A Child's Garden Of Right-Wing Reaction To The Obama Win

So, how did the bloggers on the right side of the aisle take the news of Obama winning the election?

So, how did the bloggers on the right side of the aisle take the news of Obama winning the election? (Actual quotes in blockquote, "shorter" version (cf. "awareness of internet traditions") hyperlinked.)

The South wasn't as solid Republican as it should have been. Can it be reenergized?

So let the Democrats celebrate and enjoy their victory. Now comes the hard part: actually governing and holding their majorities. When they last had such edges following the 1992 elections, they lurched too far to the left and paid an enormous price in 1994.

If only one good thing has come from this election, it's that it is crystal clear who the enemy is. We don't have to compromise any more. We're liberated from having to back mushy moderates just because if the alternative gets power, it would be worse. Well, now the worse alternative is in power, and we have nothing to lose.

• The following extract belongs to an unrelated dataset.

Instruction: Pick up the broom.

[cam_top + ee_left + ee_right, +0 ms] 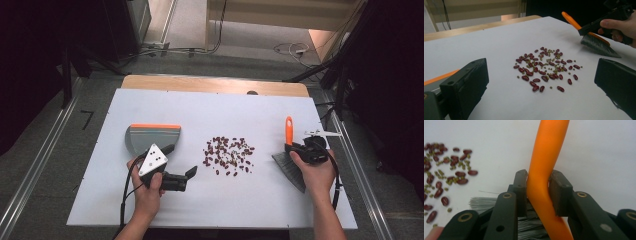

If the GOP decides to go in the Bobby Jindal direction (fundamental Christianity, creationism, hard-line anti-abortionism, aggressively anti-gay rights), it will be committing political suicide. As much as anything else, this election was a referendum on the social conservative agenda, and the social conservatives did not win.

Screw the coronation and start of the Obamanation. 1 20 09, the day we begin the fight to stop the left from telling the rest of us how to live our lives and pussifying American society. I went with Chuck Z today to his favorite local gun shop and where last week there were dozens of AK and variants for sale, today there were half as many and a line to buy.

"Republicans complained about voter intimidation in Philadelphia, Pennsylvania this morning. Via Hot Air, it turned out to be two Black Panthers - one with a nightstick - who were guarding the polling site doors and reportedly were intimidating voters."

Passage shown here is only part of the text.